Copy the data exactly, keeping every line intact.

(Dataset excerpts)
============================================================
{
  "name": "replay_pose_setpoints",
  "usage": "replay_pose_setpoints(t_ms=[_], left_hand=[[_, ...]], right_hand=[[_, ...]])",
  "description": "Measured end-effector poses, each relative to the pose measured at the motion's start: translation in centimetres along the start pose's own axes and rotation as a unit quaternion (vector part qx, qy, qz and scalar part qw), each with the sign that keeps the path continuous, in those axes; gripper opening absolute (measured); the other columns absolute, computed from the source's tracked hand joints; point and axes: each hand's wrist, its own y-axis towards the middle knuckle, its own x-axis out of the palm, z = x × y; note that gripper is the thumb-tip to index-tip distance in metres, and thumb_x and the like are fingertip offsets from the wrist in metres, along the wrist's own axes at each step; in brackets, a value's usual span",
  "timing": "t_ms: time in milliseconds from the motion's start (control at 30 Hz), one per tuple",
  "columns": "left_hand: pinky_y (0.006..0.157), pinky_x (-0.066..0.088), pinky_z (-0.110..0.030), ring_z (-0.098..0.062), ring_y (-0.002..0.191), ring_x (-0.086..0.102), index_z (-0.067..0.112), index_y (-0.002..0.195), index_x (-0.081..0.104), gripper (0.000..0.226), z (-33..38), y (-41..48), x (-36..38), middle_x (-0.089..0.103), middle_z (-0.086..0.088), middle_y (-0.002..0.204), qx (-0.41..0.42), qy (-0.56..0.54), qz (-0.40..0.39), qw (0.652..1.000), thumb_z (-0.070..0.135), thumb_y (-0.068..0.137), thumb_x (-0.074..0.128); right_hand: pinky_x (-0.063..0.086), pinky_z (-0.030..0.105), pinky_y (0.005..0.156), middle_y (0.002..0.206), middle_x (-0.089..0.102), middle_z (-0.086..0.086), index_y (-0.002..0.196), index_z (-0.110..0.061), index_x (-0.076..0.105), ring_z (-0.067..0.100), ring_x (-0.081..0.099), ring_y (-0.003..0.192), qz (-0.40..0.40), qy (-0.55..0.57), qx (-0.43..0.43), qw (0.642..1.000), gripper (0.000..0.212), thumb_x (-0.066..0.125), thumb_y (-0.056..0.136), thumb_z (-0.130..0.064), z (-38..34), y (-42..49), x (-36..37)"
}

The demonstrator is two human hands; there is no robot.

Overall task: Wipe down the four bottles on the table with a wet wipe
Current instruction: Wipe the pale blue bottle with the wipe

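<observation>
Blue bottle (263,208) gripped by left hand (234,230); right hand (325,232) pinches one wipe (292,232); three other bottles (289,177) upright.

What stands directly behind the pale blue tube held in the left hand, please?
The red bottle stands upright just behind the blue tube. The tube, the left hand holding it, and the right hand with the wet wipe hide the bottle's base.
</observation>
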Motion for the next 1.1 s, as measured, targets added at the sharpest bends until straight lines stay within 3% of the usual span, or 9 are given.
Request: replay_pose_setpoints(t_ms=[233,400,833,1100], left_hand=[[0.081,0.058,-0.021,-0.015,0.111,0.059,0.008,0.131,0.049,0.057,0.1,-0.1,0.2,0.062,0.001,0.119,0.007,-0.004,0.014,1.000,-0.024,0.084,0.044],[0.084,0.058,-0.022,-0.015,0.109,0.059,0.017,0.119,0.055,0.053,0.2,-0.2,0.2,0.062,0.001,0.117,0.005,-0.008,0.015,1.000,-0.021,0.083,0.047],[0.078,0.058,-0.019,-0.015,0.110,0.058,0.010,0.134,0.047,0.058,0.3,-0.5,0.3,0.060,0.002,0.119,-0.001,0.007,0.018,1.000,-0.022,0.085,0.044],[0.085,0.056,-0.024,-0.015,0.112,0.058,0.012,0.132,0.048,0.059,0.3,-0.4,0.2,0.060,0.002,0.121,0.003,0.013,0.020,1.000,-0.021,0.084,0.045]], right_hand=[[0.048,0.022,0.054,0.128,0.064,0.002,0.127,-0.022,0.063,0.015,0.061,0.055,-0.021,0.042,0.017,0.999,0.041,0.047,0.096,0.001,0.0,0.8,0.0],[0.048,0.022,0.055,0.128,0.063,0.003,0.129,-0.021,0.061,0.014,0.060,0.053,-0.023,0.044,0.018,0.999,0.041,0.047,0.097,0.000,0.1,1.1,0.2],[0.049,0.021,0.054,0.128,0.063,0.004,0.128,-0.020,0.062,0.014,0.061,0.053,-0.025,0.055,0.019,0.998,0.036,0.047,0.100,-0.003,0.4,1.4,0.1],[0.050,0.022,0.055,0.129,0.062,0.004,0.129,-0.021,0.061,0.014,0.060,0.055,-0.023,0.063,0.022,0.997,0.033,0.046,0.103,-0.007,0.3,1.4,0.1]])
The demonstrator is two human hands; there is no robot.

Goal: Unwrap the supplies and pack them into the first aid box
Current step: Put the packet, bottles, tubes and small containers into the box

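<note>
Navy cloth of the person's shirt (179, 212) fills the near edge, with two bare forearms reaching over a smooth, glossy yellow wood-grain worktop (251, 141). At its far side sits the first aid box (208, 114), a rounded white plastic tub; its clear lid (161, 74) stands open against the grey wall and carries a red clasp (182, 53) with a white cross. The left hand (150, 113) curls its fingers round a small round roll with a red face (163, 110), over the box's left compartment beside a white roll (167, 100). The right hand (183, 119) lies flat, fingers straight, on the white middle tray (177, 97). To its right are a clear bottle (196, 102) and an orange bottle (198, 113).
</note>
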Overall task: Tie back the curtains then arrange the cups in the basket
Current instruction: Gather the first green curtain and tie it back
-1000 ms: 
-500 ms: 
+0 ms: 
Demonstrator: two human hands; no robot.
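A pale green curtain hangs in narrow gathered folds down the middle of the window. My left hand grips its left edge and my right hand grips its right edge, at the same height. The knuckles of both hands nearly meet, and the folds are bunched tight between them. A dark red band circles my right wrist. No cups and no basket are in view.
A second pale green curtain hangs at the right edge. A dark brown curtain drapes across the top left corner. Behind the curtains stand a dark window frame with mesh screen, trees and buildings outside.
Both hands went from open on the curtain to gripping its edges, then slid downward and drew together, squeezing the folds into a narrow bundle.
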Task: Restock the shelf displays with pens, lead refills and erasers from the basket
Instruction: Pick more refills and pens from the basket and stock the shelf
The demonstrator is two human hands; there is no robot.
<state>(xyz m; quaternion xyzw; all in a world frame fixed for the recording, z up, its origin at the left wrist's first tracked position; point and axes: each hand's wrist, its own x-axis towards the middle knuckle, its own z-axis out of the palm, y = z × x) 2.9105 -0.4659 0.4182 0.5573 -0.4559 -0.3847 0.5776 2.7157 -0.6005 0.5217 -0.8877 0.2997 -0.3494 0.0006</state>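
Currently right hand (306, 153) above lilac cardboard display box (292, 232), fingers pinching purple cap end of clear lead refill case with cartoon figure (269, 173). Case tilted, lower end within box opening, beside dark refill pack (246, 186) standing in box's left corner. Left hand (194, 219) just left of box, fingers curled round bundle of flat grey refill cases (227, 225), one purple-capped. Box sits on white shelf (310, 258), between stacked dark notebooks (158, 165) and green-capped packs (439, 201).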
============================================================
Exercise response |
{
  "name": "replay_pose_setpoints",
  "usage": "replay_pose_setpoints(t_ms=[_], left_hand=[[_, ...]], right_hand=[[_, ...]])",
  "description": "Measured end-effector poses, each relative to the pose measured at the motion's start: translation in centimetres along the start pose's own axes and rotation as a unit quaternion (vector part qx, qy, qz and scalar part qw), each with the sign that keeps the path continuous, in those axes; gripper opening absolute (measured); the other columns absolute, computed from the source's tracked hand joints; point and axes: each hand's wrist, its own y-axis towards the middle knuckle, its own x-axis out of the palm, z = x × y; note that gripper is the thumb-tip to index-tip distance in metres, and thumb_x and the like are fingertip offsets from the wrist in metres, along the wrist's own axes at each step; in brackets, a value's usual span",
  "timing": "t_ms: time in milliseconds from the motion's start (control at 30 Hz), one per tuple",
  "columns": "left_hand: pinky_y (0.006..0.157), pinky_x (-0.066..0.088), pinky_z (-0.110..0.030), ring_z (-0.098..0.062), ring_y (-0.002..0.191), ring_x (-0.086..0.102), index_z (-0.067..0.112), index_y (-0.002..0.195), index_x (-0.081..0.104), gripper (0.000..0.226), z (-33..38), y (-41..48), x (-36..38), middle_x (-0.089..0.103), middle_z (-0.086..0.088), middle_y (-0.002..0.204), qx (-0.41..0.42), qy (-0.56..0.54), qz (-0.40..0.39), qw (0.652..1.000), thumb_z (-0.070..0.135), thumb_y (-0.068..0.137), thumb_x (-0.074..0.128); right_hand: pinky_x (-0.063..0.086), pinky_z (-0.030..0.105), pinky_y (0.005..0.156), middle_y (0.002..0.206), middle_x (-0.089..0.102), middle_z (-0.086..0.086), index_y (-0.002..0.196), index_z (-0.110..0.061), index_x (-0.076..0.105), ring_z (-0.067..0.100), ring_x (-0.081..0.099), ring_y (-0.003..0.192), qz (-0.40..0.40), qy (-0.55..0.57), qx (-0.43..0.43), qw (0.642..1.000), gripper (0.000..0.212), thumb_x (-0.066..0.125), thumb_y (-0.056..0.136), thumb_z (-0.130..0.064), z (-38..34), y (-42..49), x (-36..37)"
}

The demonstrator is two human hands; there is no robot.

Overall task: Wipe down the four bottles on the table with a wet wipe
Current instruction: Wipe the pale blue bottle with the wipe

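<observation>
Blue bottle (263,208) gripped by left hand (234,230); right hand (325,232) pinches one wipe (292,232); three other bottles (289,177) upright.

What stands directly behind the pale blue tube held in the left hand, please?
The red bottle stands upright just behind the blue tube. The tube, the left hand holding it, and the right hand with the wet wipe hide the bottle's base.
</observation>
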Motion for the next 1.1 s, as measured, targets added at the sharpest bends until straight lines stay within 3% of the usual span, or 9 are given.
Request: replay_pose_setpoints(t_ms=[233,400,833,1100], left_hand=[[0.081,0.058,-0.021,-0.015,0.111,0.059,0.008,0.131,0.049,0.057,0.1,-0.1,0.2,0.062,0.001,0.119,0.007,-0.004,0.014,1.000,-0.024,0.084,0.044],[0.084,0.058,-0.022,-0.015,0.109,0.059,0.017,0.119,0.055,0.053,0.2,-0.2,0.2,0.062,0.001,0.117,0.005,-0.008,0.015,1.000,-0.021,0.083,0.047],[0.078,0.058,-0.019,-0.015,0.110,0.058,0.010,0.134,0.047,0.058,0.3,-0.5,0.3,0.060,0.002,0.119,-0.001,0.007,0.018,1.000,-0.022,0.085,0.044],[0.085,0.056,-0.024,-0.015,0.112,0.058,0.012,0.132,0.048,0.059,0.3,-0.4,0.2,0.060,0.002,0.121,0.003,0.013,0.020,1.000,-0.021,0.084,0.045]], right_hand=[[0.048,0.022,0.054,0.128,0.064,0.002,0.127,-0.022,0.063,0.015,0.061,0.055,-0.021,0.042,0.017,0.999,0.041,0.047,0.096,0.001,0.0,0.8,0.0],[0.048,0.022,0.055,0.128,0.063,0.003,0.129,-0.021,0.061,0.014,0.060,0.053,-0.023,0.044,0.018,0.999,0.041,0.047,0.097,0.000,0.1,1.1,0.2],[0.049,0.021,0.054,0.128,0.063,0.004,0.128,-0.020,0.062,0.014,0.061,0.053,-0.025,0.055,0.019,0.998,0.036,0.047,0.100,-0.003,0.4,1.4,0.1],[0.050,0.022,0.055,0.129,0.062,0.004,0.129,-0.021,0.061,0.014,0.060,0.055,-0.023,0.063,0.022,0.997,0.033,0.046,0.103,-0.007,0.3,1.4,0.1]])
The demonstrator is two human hands; there is no robot.

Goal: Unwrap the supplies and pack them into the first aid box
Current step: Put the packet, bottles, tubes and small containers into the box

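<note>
Navy cloth of the person's shirt (179, 212) fills the near edge, with two bare forearms reaching over a smooth, glossy yellow wood-grain worktop (251, 141). At its far side sits the first aid box (208, 114), a rounded white plastic tub; its clear lid (161, 74) stands open against the grey wall and carries a red clasp (182, 53) with a white cross. The left hand (150, 113) curls its fingers round a small round roll with a red face (163, 110), over the box's left compartment beside a white roll (167, 100). The right hand (183, 119) lies flat, fingers straight, on the white middle tray (177, 97). To its right are a clear bottle (196, 102) and an orange bottle (198, 113).
</note>
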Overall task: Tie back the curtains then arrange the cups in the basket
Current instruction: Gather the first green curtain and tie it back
-1000 ms: 
-500 ms: 
+0 ms: 
Demonstrator: two human hands; no robot.
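A pale green curtain hangs in narrow gathered folds down the middle of the window. My left hand grips its left edge and my right hand grips its right edge, at the same height. The knuckles of both hands nearly meet, and the folds are bunched tight between them. A dark red band circles my right wrist. No cups and no basket are in view.
A second pale green curtain hangs at the right edge. A dark brown curtain drapes across the top left corner. Behind the curtains stand a dark window frame with mesh screen, trees and buildings outside.
Both hands went from open on the curtain to gripping its edges, then slid downward and drew together, squeezing the folds into a narrow bundle.
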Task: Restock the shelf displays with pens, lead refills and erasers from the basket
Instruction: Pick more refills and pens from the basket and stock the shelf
The demonstrator is two human hands; there is no robot.
<state>(xyz m; quaternion xyzw; all in a world frame fixed for the recording, z up, its origin at the left wrist's first tracked position; point and axes: each hand's wrist, its own x-axis towards the middle knuckle, its own z-axis out of the palm, y = z × x) 2.9105 -0.4659 0.4182 0.5573 -0.4559 -0.3847 0.5776 2.7157 -0.6005 0.5217 -0.8877 0.2997 -0.3494 0.0006</state>
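Currently right hand (306, 153) above lilac cardboard display box (292, 232), fingers pinching purple cap end of clear lead refill case with cartoon figure (269, 173). Case tilted, lower end within box opening, beside dark refill pack (246, 186) standing in box's left corner. Left hand (194, 219) just left of box, fingers curled round bundle of flat grey refill cases (227, 225), one purple-capped. Box sits on white shelf (310, 258), between stacked dark notebooks (158, 165) and green-capped packs (439, 201).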

The exercise requires no further work.